Marvel Comics and Spider-Man
Peter Parker House
The actual house where Peter Parker live with his Aunt Ben and Aunt May
(Photo: Elyse Sommer)
Until Marvel Comics writer-editor Stan Lee and writer-artist Steve Ditko created Spider-Man, teenaged characters were usually side kicks, like Batman's Robin. As conceived by Lee and Ditko, the character who made his first appeared in the August 1962 issue of Amazing Fantasy #15 was .conceived as an orphan being raised by his Aunt May and Uncle Ben. The idea was to give him a double life (like Clark Kent and Superman). Thus Peter Parker had to deal with the normal struggles of adolescence in addition to those of a costumed crime fighter. For the latter role his creators gave Spider-Man super strength and agility, the ability to cling to most surfaces, shoot spider-webs using devices of his own invention which he called web-shooters, and use his "spider-sense" to react to danger quickly and. combat his foes.

To add to the reality of the easy to identify with Peter Parker, his everyday life was set in a specific location — 20 Ingram Street, in New York's tree-lined Queens neighborhood of Forest Hills. The atmosphere and look of Forest Hills High School had less of an inner city atmosphere and look than Midwood High. (It's also this writer's alma mater, as well as that of numerous show biz folks like Simon & Garfunkel).

Peter Parker House
Less forbidding looking than Midtown High school-- Peter Parker's actual high school more small town USA than Inner city, Forest Hills.
(Photo: Elyse Sommer)
Marvel featured Spider-Man in several comic book series, the first and longest-lasting of which is titled The Amazing Spider-Man. Over the years the Peter Parker character has developed from shy, high school student to troubled but outgoing college student, to married high school teacher to, in the late 2000s, a single freelance photographer, his most typical adult role. He has even been a member of an unofficial splinter group of the Avengers, one of Marvel's flagship superhero teams. The story dialogue has often referred to Spider-Man as "Spidey," "web-slinger," "wall-crawler", or "web-head."

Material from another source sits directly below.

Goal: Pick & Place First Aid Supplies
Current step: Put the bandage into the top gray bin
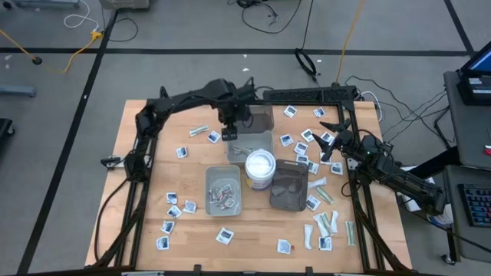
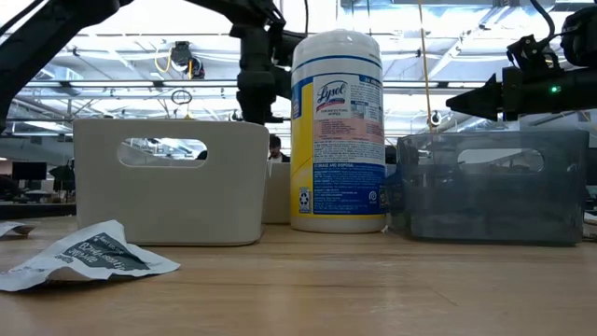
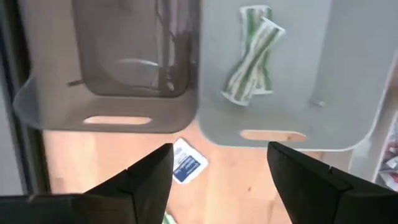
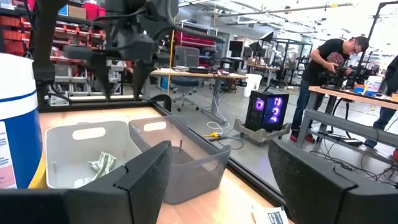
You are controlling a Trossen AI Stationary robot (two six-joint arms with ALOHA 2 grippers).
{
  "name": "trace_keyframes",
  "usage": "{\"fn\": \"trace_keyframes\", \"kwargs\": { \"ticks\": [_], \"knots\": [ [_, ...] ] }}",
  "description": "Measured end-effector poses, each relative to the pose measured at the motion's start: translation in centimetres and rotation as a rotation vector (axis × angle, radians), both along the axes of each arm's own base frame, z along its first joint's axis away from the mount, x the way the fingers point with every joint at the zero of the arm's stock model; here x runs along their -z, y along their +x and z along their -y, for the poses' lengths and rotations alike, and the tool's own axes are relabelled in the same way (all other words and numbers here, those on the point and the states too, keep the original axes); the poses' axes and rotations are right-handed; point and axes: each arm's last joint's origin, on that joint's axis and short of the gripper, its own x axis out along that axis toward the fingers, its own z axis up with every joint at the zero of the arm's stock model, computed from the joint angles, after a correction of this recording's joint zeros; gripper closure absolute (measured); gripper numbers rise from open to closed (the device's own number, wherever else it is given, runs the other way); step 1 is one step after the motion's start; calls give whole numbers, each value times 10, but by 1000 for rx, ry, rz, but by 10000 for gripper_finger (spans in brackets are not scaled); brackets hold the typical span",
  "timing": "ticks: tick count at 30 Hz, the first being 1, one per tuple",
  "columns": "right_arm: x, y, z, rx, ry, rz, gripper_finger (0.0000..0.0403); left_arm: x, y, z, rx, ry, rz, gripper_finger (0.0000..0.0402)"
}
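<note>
Looking straight down in the high view: left gripper (image 1: 230,132) hangs at upper centre of the frame, over the near edge of a grey tray (image 1: 249,145); a dark tray (image 1: 259,118) sits just above that one. A white tub (image 1: 260,167) stands at centre, with a second grey tray (image 1: 224,191) lower left of it and a second dark tray (image 1: 288,185) to its right. Small packets (image 1: 182,152) lie scattered over the wooden table (image 1: 138,207), denser toward the right side and lower right. Right gripper (image 1: 331,143) waits at centre right, jaws spread, holding nothing. Low view: tub (image 2: 337,131) at centre between a pale tray (image 2: 170,180) on the left and a dark translucent tray (image 2: 492,185) on the right; one crumpled packet (image 2: 84,255) lies at lower left. Left wrist view: fingers (image 3: 146,180) stand wide apart and empty at the bottom of the frame; two green-white strip packets (image 3: 252,54) lie crossed inside the grey tray (image 3: 348,93) at upper centre; a square blue-print packet (image 3: 185,163) lies on the wood between the fingers. Right wrist view: fingers (image 4: 146,177) apart, nothing between them; strip packets (image 4: 102,163) lie in the grey tray (image 4: 68,146) at left centre.
</note>
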Motion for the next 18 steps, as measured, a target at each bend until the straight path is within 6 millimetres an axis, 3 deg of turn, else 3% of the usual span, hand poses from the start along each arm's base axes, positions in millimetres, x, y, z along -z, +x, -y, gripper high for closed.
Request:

One of the most popular and commercially successful superheroes ever, Spider-Man placed 3rd on IGN's Top 100 Comic Book Heroes of All Time in 2011. His multi-media appearances include animated and live-action television shows, syndicated newspaper comic strips and a successful series of films starring actor Tobey Maguire as the "friendly neighborhood" hero — and of course, currently, in the 9-years-in-the-making, $70 million dollar Broadway musical.